With the new exception, caregivers under active investigation for child abuse or neglect would be prohibited from homeschooling children in West Virginia. The HSLDA predictably announced it no longer supported the legislation because it advocates for parents to be able to homeschool their children under all circumstances, even if parents are under active investigation for child abuse.
The HSLDA may seem like a powerful ally to regulation-averse parents. The HSLDA’s parental-rights framework for homeschooling legislation has been successful, and they can tap groups like Americans for Prosperity when Illinois homeschoolers need to pay for buses to Springfield. But those resources come with a hidden cost.
BIPOC homeschoolers have legitimate concerns about interactions with the child welfare system, and HSLDA has fanned those flames to the point where a Black homeschooling mom in Illinois went on television and equated the Homeschool Act with slavery. Unfortunately, any short-term gains granted by the HSLDA will be undercut by the Christian Nationalist goal of creating a society where white Christians rule over everyone else. An exposé of Colin and Nancy Campbell’s Liberian adoption scheme illuminates how Black children fare in a world run by Christian Nationalist homeschoolers.
The HSLDA has spent four decades amassing power; it will be difficult to divest from its Christian Nationalist framework. But for the sake of our children and our country, we must. We must look to our BIPOC homeschooling neighbors who conceptualize homeschooling within a community framework, rather than a framework based on the nuclear family.
Homeschooling is not an individual liberty; every family’s education choices impact the wider community. The HSLDA knows this—they invest in homeschooling to bend the trajectory of our society toward Christian Nationalism. When we pit homeschooling families against those who choose public or private school, children suffer. Parents, you can support legislation that protects the rights of every child, not just the ones who are fortunate to live in your home.
We must disrupt the mindset that views children as property and consider homeschooling through the lens of children’s rights.

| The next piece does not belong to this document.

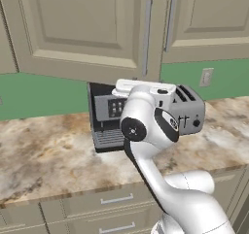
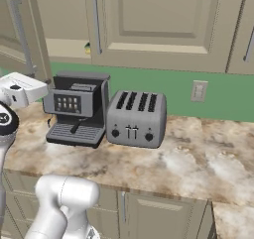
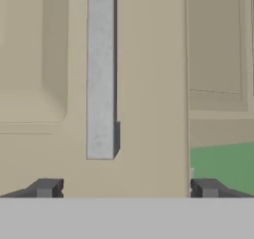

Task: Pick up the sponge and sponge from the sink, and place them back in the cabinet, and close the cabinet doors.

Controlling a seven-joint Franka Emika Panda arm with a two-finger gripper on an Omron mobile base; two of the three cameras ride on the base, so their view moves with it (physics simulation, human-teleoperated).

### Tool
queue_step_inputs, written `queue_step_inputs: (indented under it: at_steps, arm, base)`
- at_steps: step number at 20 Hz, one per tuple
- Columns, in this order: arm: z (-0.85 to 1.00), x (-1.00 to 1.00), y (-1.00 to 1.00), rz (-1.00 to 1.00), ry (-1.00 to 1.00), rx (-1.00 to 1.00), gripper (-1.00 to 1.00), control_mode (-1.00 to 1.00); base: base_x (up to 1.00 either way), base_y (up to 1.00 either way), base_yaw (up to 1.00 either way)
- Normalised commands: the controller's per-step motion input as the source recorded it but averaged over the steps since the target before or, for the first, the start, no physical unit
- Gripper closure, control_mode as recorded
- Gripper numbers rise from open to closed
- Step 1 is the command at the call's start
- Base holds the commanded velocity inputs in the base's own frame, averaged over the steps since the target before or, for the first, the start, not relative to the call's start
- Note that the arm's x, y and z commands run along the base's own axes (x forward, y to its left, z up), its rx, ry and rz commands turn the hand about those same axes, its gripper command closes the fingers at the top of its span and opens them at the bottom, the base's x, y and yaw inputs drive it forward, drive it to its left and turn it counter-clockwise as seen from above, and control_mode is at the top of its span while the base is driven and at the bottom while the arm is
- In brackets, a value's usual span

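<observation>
Wide-open pincer (image 3: 127,188) before cabinet door (image 3: 149,84) edge, beside handle (image 3: 100,72).

Matt beige cabinet doors (image 1: 82,29), brushed-metal toaster (image 2: 136,118), polished marbled counter (image 2: 198,158)

Beige cabinet door (image 3: 144,84) ajar, silver handle (image 3: 100,74).

From my seat I see tall beige cabinet doors (image 1: 82,29) with long silver bar handles (image 1: 147,36) above a marbled counter (image 1: 44,155) — black coffee machine (image 1: 104,119) beside a grey toaster (image 1: 191,109).
</observation>
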Motion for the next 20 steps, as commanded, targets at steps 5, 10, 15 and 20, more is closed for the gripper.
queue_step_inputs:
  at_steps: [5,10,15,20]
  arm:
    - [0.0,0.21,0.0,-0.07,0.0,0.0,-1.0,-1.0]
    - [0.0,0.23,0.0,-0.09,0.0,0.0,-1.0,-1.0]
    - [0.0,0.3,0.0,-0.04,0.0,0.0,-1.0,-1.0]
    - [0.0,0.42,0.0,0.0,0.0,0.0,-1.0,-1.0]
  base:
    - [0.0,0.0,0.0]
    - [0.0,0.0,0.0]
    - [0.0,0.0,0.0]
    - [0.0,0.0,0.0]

Our society struggles to see children as humans with full agency and rights; the HSLDA leverages that inequity for their benefit. The HSLDA declares that children do not belong to the state, and that is true. But children do not belong to their parents, either.
Audre Lorde said, “The master’s tools will never dismantle the master’s house.” Homeschooling built on parental rights cannot tackle our nation’s systems of oppression; it will only lead to authoritarianism. Homeschooling has great potential to be a revolutionary experience for children, but we must flip the script for that to happen. The Coalition for Responsible Home Education says it best: Children have rights. Parents have responsibilities.